Task goal
Bring together copies of the lines in the data below that contain the word "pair".

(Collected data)
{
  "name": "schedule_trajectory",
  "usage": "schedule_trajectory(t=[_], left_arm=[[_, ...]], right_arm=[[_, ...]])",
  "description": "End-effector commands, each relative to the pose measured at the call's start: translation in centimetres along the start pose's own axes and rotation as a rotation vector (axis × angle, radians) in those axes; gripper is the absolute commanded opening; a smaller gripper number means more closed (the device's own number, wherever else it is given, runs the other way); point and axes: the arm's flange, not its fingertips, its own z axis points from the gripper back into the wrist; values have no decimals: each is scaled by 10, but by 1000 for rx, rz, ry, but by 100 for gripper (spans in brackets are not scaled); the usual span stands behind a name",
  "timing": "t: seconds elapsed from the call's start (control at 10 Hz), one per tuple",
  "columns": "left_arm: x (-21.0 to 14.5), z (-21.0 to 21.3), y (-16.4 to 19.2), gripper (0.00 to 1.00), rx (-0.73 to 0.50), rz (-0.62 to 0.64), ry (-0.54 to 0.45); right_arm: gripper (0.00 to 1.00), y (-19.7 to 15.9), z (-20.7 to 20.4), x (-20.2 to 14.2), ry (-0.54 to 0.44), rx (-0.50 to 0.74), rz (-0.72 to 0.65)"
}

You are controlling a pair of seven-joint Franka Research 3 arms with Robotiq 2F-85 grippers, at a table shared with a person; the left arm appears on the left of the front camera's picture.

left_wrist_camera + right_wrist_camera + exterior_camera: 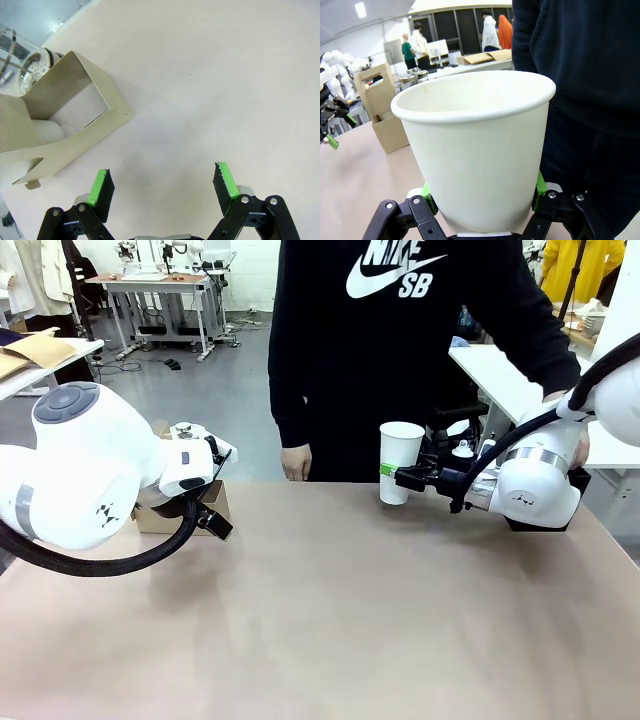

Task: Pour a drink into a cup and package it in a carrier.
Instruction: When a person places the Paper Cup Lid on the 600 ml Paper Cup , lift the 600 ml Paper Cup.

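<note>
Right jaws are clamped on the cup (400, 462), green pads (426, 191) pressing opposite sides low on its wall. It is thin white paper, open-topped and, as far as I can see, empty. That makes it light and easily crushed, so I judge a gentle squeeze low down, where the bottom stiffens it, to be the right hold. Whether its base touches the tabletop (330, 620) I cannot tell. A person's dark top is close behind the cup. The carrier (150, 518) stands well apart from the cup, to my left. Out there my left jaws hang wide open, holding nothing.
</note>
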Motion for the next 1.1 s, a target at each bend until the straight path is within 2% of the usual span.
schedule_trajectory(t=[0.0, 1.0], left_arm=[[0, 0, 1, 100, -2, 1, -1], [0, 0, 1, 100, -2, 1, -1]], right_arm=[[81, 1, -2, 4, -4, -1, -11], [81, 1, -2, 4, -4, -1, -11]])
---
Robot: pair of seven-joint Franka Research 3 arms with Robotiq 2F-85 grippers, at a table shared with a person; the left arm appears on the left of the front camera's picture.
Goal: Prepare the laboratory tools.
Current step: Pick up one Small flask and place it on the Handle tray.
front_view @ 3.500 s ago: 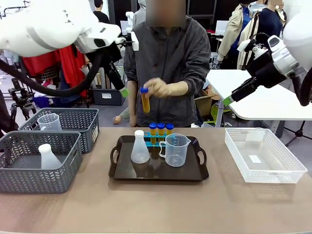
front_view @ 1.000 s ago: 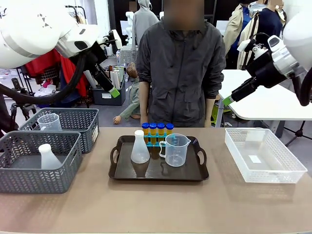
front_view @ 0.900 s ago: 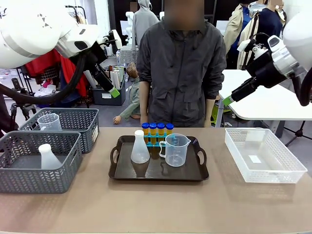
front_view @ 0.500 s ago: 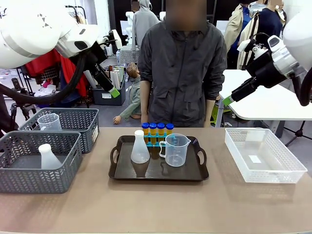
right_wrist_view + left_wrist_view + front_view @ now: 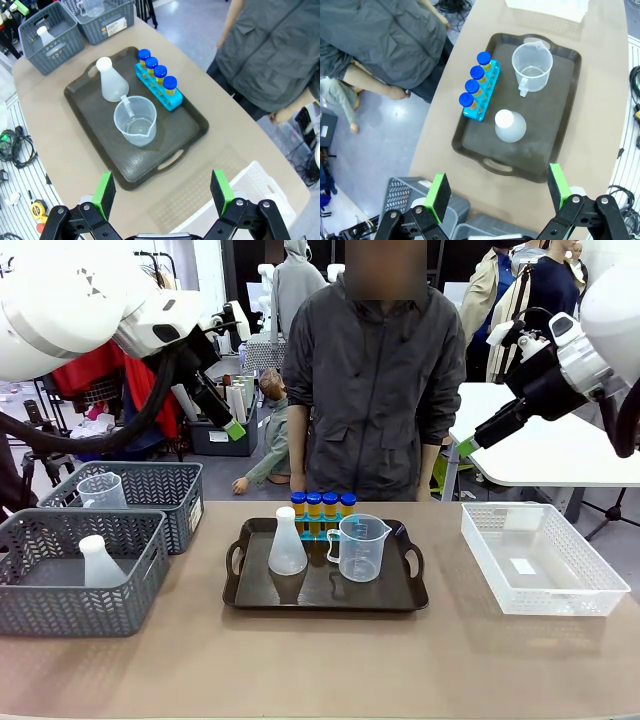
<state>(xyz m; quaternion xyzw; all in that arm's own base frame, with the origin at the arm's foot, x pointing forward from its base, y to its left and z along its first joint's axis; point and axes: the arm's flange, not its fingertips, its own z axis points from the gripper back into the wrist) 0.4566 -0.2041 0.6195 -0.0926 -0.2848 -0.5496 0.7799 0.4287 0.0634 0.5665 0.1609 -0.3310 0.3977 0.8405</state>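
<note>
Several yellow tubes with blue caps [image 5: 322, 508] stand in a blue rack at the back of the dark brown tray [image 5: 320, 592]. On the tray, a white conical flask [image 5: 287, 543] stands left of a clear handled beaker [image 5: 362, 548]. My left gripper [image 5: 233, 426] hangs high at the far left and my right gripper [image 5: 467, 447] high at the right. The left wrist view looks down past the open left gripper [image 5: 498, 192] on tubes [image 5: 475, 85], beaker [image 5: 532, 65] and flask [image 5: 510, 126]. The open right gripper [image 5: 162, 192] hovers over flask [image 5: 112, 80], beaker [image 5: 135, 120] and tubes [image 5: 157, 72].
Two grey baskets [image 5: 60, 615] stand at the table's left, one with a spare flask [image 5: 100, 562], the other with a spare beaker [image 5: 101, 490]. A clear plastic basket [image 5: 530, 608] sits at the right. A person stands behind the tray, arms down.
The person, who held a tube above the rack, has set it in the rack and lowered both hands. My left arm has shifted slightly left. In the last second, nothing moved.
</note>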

Exercise response
You are controlling a pair of seven-joint Franka Research 3 arms with Robotiq 2F-85 grippers, at a table shared with a person; the left arm appears on the left of the front camera's picture.
Robot: pair of seven-joint Franka Research 3 arms with Robotiq 2F-85 grippers, at a table shared with a person; the left arm appears on the left of the front camera's picture.

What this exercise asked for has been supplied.